Extra Submissions & Breach of Ground Rules
[24] On June 6, ACPA's nominee on the panel informed ACPA that Chairman Keller had requested and accepted new evidence and submissions from ALPA alone, without telling ACPA's nominee about the request or inviting ACPA to respond to ALPA's new evidence. The new evidence concerned Air Canada's route structure, aircraft assignment and the technical capacities of different aircraft. ACPA complained to Chairman Keller regarding this violation of the panel's procedural ground rules, but Chairman Keller did not respond to the complaint. His final award expressly relied upon evidence about Air Canada's route structure and aircraft assignment.

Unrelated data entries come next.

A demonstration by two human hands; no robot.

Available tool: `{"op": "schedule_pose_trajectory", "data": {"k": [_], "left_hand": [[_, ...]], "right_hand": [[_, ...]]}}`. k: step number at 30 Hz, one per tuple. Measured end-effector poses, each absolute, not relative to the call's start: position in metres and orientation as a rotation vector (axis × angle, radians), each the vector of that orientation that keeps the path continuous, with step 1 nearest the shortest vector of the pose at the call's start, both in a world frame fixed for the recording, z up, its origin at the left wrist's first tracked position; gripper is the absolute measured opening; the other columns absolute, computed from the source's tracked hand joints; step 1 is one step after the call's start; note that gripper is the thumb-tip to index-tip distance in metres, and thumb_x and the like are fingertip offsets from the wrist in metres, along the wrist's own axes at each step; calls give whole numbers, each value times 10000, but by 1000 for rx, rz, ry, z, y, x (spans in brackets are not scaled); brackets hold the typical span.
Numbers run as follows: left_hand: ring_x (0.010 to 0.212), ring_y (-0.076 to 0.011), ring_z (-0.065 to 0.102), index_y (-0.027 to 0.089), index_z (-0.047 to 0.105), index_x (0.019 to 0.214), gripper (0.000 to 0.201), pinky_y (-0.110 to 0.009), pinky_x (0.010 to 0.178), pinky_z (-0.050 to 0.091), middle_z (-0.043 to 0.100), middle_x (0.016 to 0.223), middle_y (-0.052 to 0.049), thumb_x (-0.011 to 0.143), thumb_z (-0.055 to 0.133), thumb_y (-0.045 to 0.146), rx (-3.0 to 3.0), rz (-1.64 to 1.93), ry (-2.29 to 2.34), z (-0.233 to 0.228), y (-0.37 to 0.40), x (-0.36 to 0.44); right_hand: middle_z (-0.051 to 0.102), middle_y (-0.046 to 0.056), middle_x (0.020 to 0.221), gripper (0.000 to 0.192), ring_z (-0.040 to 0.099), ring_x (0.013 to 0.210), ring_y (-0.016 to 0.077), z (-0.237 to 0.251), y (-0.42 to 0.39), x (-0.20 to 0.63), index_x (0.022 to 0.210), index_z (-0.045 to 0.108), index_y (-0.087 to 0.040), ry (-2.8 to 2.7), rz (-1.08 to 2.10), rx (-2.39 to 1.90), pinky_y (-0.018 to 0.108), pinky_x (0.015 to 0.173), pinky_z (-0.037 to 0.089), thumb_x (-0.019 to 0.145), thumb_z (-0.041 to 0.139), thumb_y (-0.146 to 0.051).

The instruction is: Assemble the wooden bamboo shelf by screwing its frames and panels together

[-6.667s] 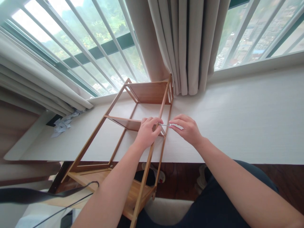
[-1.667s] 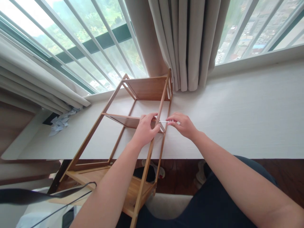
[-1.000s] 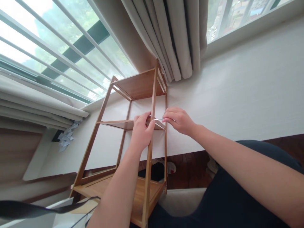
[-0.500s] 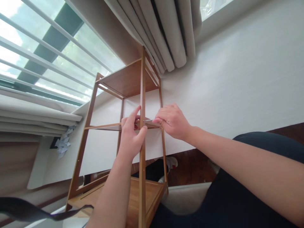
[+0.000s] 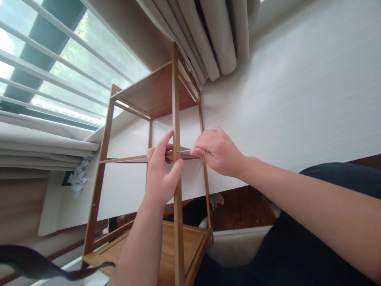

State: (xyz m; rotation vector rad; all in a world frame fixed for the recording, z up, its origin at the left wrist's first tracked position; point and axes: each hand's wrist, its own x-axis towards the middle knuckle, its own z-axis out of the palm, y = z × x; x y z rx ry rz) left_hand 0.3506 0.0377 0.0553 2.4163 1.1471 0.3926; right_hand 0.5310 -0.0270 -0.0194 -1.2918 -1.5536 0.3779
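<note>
A brown wooden shelf rack [image 5: 176, 103] with three levels stands on the white surface, tilted in my view. My left hand [image 5: 160, 171] grips its near upright post at the middle shelf [image 5: 133, 159], thumb on one side and fingers on the other. Closed in a fist, my right hand [image 5: 217, 153] holds a screwdriver [image 5: 186, 151] just right of that post. Only the thin metal shaft shows; its handle is hidden in my fist. The shaft's tip meets the post at a small fastening point, beside my left thumb.
Grey curtains [image 5: 208, 39] hang behind the rack, and a barred window [image 5: 74, 59] is at the left. Crumpled pale scraps [image 5: 79, 178] lie by the left curtain. A black strap [image 5: 35, 264] crosses the lower left. A shoe [image 5: 216, 200] shows below the white surface [image 5: 297, 99].
The view has shifted a little, so the rack sits slightly further left and higher. Both hands keep their places at the post, with the screwdriver's tip still against it.
</note>
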Motion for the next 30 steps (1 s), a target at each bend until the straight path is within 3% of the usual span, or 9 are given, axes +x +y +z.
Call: {"op": "schedule_pose_trajectory", "data": {"k": [15, 30], "left_hand": [[1021, -234, 574, 304, 462, 1492, 702, -416, 887, 536, 626, 1053, -39, 799, 556, 239, 2397, 402, 1153, 55, 39, 354], [1056, -248, 567, 282, 523, 1422, 624, -408, 873, 537, 618, 1087, -53, 800, 576, 269, 2386, 415, 1173, 52, 41, 351]], "right_hand": [[532, 9, 593, 600, 465, 634, 151, -17, -31, 520, 628, 538, -182, -1375, 531, -1337, 322, 694, 312, 1028, 368, -597], [607, 46, 747, 520, 524, 745, 180, -25, -19, 541, 750, 566, -191, -1591, 497, -1057, 328, 758, 393, 1044, 339, -553]]}}
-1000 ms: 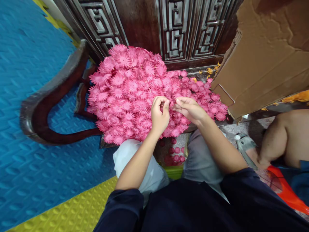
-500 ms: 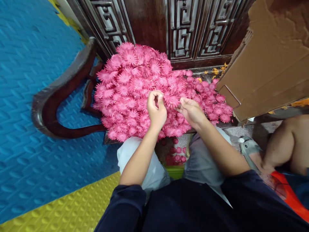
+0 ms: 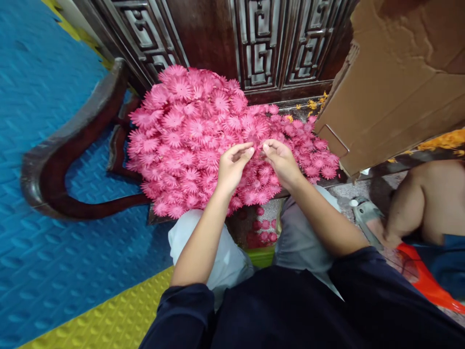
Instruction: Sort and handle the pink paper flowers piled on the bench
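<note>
While both hands' fingertips pinch one flower [image 3: 258,154], left hand [image 3: 232,167] and right hand [image 3: 281,160] meet above the pile [image 3: 189,140], likely for separating.

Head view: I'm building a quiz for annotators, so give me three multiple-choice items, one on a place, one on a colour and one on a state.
1. Where does the pile of flowers lie?
A. on the dark wooden seat
B. inside the cardboard box
C. on the yellow mat

2. What colour are the flowers in the pile?
A. orange
B. pink
C. white

3. How are the left hand and right hand placed?
A. both flat on the knees
B. one raised, one on the floor
C. fingertips brought together over the pile

Answers:
1 A, the pile covers the seat in front of the carved wooden back.
2 B, every flower in the heap is pink.
3 C, the fingertips of both hands meet above the flowers, pinching something small and pink.
</note>
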`<action>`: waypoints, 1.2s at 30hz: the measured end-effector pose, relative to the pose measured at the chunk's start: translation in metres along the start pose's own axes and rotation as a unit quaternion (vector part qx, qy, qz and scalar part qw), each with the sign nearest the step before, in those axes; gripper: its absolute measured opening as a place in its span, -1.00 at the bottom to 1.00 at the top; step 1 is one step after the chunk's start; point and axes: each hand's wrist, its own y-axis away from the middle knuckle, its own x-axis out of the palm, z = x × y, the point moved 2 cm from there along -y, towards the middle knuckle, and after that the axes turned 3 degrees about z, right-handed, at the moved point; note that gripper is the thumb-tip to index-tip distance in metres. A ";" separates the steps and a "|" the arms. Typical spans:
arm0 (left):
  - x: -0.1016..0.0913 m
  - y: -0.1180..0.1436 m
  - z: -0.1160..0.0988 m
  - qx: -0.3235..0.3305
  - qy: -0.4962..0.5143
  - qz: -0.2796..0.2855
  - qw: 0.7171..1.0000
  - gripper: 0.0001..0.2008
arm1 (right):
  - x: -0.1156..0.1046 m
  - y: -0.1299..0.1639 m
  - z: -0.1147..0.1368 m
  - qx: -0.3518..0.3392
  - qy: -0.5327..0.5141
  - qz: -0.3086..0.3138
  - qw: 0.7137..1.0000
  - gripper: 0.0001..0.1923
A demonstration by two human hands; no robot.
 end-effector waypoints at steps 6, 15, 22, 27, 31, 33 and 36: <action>-0.002 0.000 0.001 0.046 -0.065 -0.067 0.995 -0.85 | -0.004 -0.003 -0.002 0.030 -0.035 -0.034 0.998 -0.59; 0.000 0.000 0.001 0.060 -0.094 -0.142 0.984 -0.89 | 0.002 -0.001 -0.015 0.075 -0.101 -0.099 0.987 -0.77; -0.002 -0.004 -0.003 0.040 -0.043 -0.108 0.992 -0.88 | 0.004 0.003 -0.010 0.046 -0.141 -0.087 0.985 -0.86; 0.001 0.002 -0.005 0.088 -0.101 -0.089 0.987 -0.91 | -0.003 0.002 -0.006 0.093 -0.136 -0.035 0.986 -0.88; 0.001 0.005 -0.004 0.102 -0.180 -0.086 0.975 -0.92 | 0.001 0.005 -0.002 0.091 -0.100 -0.011 0.991 -0.74; 0.001 0.006 -0.004 0.106 -0.217 -0.086 0.967 -0.91 | 0.005 0.006 -0.001 0.078 -0.062 -0.007 0.995 -0.64; 0.003 0.008 -0.006 0.114 -0.257 -0.079 0.957 -0.91 | 0.011 0.007 -0.003 0.045 0.013 -0.024 0.999 -0.52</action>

[25] Also on June 6, ACPA discovered that Chairman Keller was pursuing, for the first time, another ALPA proposal under which Canadian pilots would be compensated for "the Mitchnick effect" (the detrimental impact of the original Mitchnick arbitration award on Canadian pilots). ALPA produced new calculations, different from the evidence it had submitted during the hearing, indicating that the former Canadian pilots had lost $13 million annually due to the Mitchnick list award. The ACPA data representatives could not determine the basis of the ALPA calculations.
[26] That same day, ACPA was informed that Chairman Keller had already reached a decision on all but a few elements of the arbitration. Chairman Keller had decided on his solution without giving ACPA the opportunity to respond to the new evidence he had secured from ALPA.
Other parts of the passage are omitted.